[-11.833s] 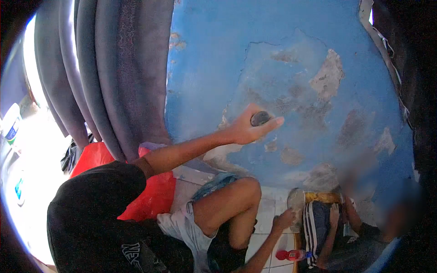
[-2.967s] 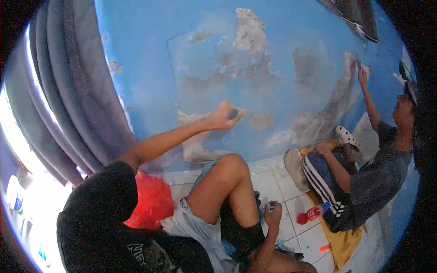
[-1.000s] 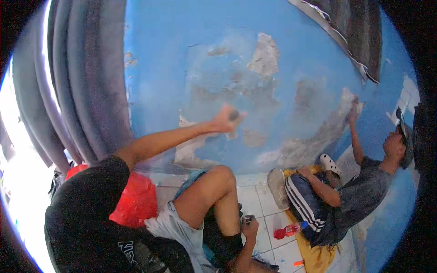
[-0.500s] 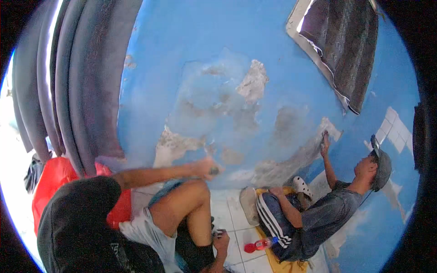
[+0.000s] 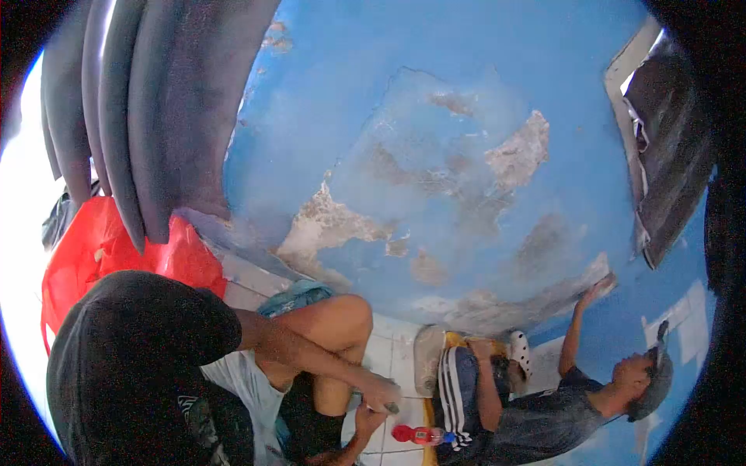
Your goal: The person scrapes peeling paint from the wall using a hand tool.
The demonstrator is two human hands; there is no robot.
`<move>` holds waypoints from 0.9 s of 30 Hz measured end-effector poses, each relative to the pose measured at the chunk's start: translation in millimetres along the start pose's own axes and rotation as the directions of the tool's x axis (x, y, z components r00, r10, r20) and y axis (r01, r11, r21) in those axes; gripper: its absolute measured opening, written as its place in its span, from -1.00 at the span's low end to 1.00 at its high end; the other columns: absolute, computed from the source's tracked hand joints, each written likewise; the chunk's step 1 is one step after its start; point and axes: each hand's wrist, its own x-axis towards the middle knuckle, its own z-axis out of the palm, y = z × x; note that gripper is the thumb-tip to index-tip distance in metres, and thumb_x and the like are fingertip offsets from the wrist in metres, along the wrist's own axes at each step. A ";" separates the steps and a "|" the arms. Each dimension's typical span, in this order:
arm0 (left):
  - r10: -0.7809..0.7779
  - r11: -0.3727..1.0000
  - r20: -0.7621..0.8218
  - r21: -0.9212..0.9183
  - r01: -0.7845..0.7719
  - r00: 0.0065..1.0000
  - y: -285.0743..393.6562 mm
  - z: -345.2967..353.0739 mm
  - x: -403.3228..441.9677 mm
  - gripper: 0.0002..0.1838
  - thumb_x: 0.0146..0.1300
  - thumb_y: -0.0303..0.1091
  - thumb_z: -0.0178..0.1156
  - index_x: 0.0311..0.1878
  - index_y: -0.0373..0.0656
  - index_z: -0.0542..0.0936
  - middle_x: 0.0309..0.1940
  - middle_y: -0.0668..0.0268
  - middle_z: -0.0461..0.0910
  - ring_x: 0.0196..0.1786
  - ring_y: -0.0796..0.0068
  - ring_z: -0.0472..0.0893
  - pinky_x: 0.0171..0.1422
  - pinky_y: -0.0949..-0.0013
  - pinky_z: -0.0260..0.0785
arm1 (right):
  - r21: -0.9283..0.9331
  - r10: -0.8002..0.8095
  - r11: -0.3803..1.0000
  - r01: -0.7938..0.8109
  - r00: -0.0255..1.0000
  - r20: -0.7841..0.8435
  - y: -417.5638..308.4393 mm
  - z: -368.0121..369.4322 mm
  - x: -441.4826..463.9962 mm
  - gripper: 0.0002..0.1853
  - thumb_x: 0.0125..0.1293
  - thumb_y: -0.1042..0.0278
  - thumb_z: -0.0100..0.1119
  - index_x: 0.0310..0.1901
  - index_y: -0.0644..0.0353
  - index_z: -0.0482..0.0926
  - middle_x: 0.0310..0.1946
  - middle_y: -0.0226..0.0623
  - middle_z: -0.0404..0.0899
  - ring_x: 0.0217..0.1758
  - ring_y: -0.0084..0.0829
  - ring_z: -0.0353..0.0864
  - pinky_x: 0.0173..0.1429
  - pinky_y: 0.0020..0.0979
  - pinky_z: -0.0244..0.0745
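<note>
My left hand (image 5: pixel 381 395) is lowered in front of my bent knee, away from the wall. Its fingers close around a small dark object (image 5: pixel 393 407), whose kind I cannot make out. My right hand (image 5: pixel 368 422) sits just below it with bent fingers, close against or touching the left hand; what it grips, if anything, is hidden. Above my knee rises the blue wall (image 5: pixel 326 116), with a rough patch of peeled paint (image 5: pixel 330 221) and several grey worn areas.
On the right, a co-worker (image 5: pixel 544 419) sits with one hand (image 5: pixel 594 291) raised to the wall. A red-capped bottle (image 5: pixel 420 435) lies on the tiled floor (image 5: pixel 379 353) between us. Dark curtains (image 5: pixel 171 109) and a red bag (image 5: pixel 101 241) are at my left.
My left hand has come down from near the wall to beside my right hand. My view has shifted, so the wall patches appear farther right. The co-worker's hand stays at the wall.
</note>
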 end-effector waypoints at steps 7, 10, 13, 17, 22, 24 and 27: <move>-0.141 0.988 -0.096 -0.076 0.134 0.985 -9.2 -5.6 -20.8 -0.67 0.22 -0.03 0.16 -0.50 -0.05 0.51 -0.49 0.06 0.49 -0.42 0.32 0.43 -0.28 0.07 0.21 | -0.127 -0.073 0.990 0.053 0.985 -0.158 -9.0 19.0 7.2 -0.45 0.09 0.38 0.25 0.09 0.44 0.32 0.00 0.12 0.40 0.07 0.03 0.38 0.22 -0.10 0.19; -0.127 0.989 -0.039 -0.079 0.123 0.991 -5.0 -27.3 -29.9 -0.69 0.21 -0.06 0.16 -0.50 -0.07 0.52 -0.50 0.09 0.49 -0.43 0.33 0.44 -0.30 0.11 0.23 | -0.098 0.011 0.995 -0.019 0.997 -0.083 -46.2 15.2 17.8 -0.43 0.12 0.34 0.25 0.11 0.44 0.30 -0.01 0.15 0.39 0.13 0.04 0.33 0.23 -0.14 0.17; -0.075 0.997 -0.114 -0.003 0.075 0.991 10.2 -84.3 -32.2 -0.72 0.20 -0.10 0.15 -0.49 -0.09 0.52 -0.51 0.11 0.50 -0.45 0.35 0.45 -0.31 0.15 0.25 | -0.116 -0.037 0.993 0.021 0.990 -0.134 -57.9 12.7 33.2 -0.41 0.17 0.30 0.22 0.14 0.42 0.24 -0.06 0.11 0.41 0.06 0.00 0.37 0.16 -0.16 0.22; 0.017 0.952 -0.391 0.288 0.105 0.920 33.9 -199.5 -30.9 -0.74 0.18 -0.14 0.15 -0.49 -0.11 0.53 -0.52 0.15 0.51 -0.47 0.36 0.47 -0.34 0.20 0.27 | 0.192 0.257 0.950 -0.248 0.966 -0.023 -25.7 14.9 17.9 -0.41 0.18 0.31 0.22 0.17 0.31 0.20 -0.17 -0.04 0.46 -0.14 -0.26 0.43 -0.11 -0.23 0.34; 0.201 0.821 -0.456 0.561 0.105 0.867 87.5 -276.9 -4.1 -0.78 0.16 -0.20 0.15 -0.48 -0.14 0.53 -0.54 0.19 0.52 -0.50 0.38 0.49 -0.37 0.27 0.31 | 0.225 0.240 0.943 -0.246 0.969 0.055 -22.3 27.4 22.6 -0.51 0.18 0.33 0.19 0.09 0.30 0.26 -0.30 -0.14 0.46 -0.22 -0.31 0.45 -0.24 -0.31 0.36; 0.306 0.688 -0.394 0.721 0.084 0.867 72.0 -275.3 18.5 -0.79 0.16 -0.23 0.15 -0.47 -0.16 0.54 -0.54 0.20 0.53 -0.51 0.39 0.49 -0.38 0.29 0.32 | 0.195 0.184 0.961 -0.196 0.980 0.074 -12.4 35.0 24.7 -0.55 0.19 0.34 0.17 0.05 0.31 0.29 -0.34 -0.15 0.45 -0.27 -0.31 0.44 -0.22 -0.32 0.36; 0.223 0.641 -0.382 0.751 0.160 0.897 53.9 -270.3 22.4 -0.81 0.14 -0.26 0.15 -0.47 -0.17 0.54 -0.55 0.23 0.53 -0.53 0.40 0.51 -0.40 0.33 0.34 | 0.098 0.192 0.975 -0.199 0.979 0.071 -15.8 34.0 25.0 -0.56 0.16 0.37 0.20 0.03 0.33 0.30 -0.34 -0.13 0.44 -0.28 -0.31 0.43 -0.22 -0.30 0.36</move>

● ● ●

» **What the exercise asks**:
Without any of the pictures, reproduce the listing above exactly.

» **Response to the task**:
[-11.833s] 
[-2.967s] 
[-1.000s] 
[-0.500s] 
[+0.000s] 
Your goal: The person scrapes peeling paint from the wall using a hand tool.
The demonstrator is two human hands; there is no robot.
`<move>` holds waypoints from 0.9 s of 30 Hz measured end-effector poses, each relative to the pose measured at the chunk's start: translation in millimetres along the start pose's own axes and rotation as the directions of the tool's x axis (x, y, z components r00, r10, r20) and y axis (r01, r11, r21) in those axes; gripper: its absolute measured opening, written as its place in its span, from -1.00 at the span's low end to 1.00 at its high end; the other columns: absolute, computed from the source's tracked hand joints, each written likewise; the chunk's step 1 is one step after its start; point and axes: each hand's wrist, its own x-axis towards the middle knuckle, its own z-axis out of the palm, y = z × x; note that gripper is the thumb-tip to index-tip distance in metres, and thumb_x and the like are fingertip offsets from the wrist in metres, along the wrist's own axes at each step. A ";" separates the steps and a "|" the arms. Each dimension's typical span, in this order:
arm0 (left):
  - r10: -0.7809..0.7779
  - r11: -0.3727..1.0000
  - r20: -0.7621..0.8218
  - r21: -0.9212..0.9183
  - r01: -0.7845..0.7719
  - r00: 0.0065..1.0000
  - y: -285.0743..393.6562 mm
  - z: -345.2967..353.0739 mm
  - x: -403.3228..441.9677 mm
  - gripper: 0.0002..0.1838
  - thumb_x: 0.0146..0.1300
  - thumb_y: -0.0303..0.1091
  - thumb_z: -0.0178..0.1156
  - index_x: 0.0311..0.1878
  - index_y: -0.0373..0.0656
  - index_z: -0.0542..0.0936
  - middle_x: 0.0309..0.1940
  - middle_y: -0.0668..0.0268
  - middle_z: -0.0461..0.0910
  - ring_x: 0.0196..0.1786
  - ring_y: -0.0796..0.0068
  - ring_z: -0.0472..0.0893
  - pinky_x: 0.0171..0.1422
  - pinky_y: -0.0949..-0.0013
  - pinky_z: -0.0260..0.0785
arm1 (right):
  - r21: -0.9283..0.9331
  - r10: -0.8002..0.8095
  - r11: -0.3803..1.0000
  - r01: -0.7938..0.8109
  - r00: -0.0255..1.0000
  - r20: -0.7841..0.8435
  - y: -417.5638..308.4393 mm
  - z: -368.0121..369.4322 mm
  - x: -441.4826..463.9962 mm
  - gripper: 0.0002..0.1853
  - thumb_x: 0.0125..0.1293
  - thumb_y: -0.1042..0.0278
  - thumb_z: -0.0100..0.1119
  - index_x: 0.0310..0.1901
  - index_y: -0.0644..0.0353
  - index_z: -0.0482..0.0926
  - middle_x: 0.0310..0.1946
  - middle_y: -0.0226..0.0623
  - middle_z: -0.0404..0.0899
  - ring_x: 0.0217..0.1758
  - ring_y: -0.0084..0.0829
  - ring_z: -0.0353..0.0864
  - pinky_x: 0.0173..0.1429
  - pinky_y: 0.0020..0.0979
  - pinky_z: -0.0244..0.0745
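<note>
My left hand (image 5: pixel 381 395) is lowered in front of my bent knee, away from the wall. Its fingers close around a small dark object (image 5: pixel 393 407), whose kind I cannot make out. My right hand (image 5: pixel 368 422) sits just below it with bent fingers, close against or touching the left hand; what it grips, if anything, is hidden. Above my knee rises the blue wall (image 5: pixel 326 116), with a rough patch of peeled paint (image 5: pixel 330 221) and several grey worn areas.
On the right, a co-worker (image 5: pixel 544 419) sits with one hand (image 5: pixel 594 291) raised to the wall. A red-capped bottle (image 5: pixel 420 435) lies on the tiled floor (image 5: pixel 379 353) between us. Dark curtains (image 5: pixel 171 109) and a red bag (image 5: pixel 101 241) are at my left.
My left hand has come down from near the wall to beside my right hand. My view has shifted, so the wall patches appear farther right. The co-worker's hand stays at the wall.
</note>
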 end-effector waypoints at steps 7, 10, 13, 17, 22, 24 and 27: <move>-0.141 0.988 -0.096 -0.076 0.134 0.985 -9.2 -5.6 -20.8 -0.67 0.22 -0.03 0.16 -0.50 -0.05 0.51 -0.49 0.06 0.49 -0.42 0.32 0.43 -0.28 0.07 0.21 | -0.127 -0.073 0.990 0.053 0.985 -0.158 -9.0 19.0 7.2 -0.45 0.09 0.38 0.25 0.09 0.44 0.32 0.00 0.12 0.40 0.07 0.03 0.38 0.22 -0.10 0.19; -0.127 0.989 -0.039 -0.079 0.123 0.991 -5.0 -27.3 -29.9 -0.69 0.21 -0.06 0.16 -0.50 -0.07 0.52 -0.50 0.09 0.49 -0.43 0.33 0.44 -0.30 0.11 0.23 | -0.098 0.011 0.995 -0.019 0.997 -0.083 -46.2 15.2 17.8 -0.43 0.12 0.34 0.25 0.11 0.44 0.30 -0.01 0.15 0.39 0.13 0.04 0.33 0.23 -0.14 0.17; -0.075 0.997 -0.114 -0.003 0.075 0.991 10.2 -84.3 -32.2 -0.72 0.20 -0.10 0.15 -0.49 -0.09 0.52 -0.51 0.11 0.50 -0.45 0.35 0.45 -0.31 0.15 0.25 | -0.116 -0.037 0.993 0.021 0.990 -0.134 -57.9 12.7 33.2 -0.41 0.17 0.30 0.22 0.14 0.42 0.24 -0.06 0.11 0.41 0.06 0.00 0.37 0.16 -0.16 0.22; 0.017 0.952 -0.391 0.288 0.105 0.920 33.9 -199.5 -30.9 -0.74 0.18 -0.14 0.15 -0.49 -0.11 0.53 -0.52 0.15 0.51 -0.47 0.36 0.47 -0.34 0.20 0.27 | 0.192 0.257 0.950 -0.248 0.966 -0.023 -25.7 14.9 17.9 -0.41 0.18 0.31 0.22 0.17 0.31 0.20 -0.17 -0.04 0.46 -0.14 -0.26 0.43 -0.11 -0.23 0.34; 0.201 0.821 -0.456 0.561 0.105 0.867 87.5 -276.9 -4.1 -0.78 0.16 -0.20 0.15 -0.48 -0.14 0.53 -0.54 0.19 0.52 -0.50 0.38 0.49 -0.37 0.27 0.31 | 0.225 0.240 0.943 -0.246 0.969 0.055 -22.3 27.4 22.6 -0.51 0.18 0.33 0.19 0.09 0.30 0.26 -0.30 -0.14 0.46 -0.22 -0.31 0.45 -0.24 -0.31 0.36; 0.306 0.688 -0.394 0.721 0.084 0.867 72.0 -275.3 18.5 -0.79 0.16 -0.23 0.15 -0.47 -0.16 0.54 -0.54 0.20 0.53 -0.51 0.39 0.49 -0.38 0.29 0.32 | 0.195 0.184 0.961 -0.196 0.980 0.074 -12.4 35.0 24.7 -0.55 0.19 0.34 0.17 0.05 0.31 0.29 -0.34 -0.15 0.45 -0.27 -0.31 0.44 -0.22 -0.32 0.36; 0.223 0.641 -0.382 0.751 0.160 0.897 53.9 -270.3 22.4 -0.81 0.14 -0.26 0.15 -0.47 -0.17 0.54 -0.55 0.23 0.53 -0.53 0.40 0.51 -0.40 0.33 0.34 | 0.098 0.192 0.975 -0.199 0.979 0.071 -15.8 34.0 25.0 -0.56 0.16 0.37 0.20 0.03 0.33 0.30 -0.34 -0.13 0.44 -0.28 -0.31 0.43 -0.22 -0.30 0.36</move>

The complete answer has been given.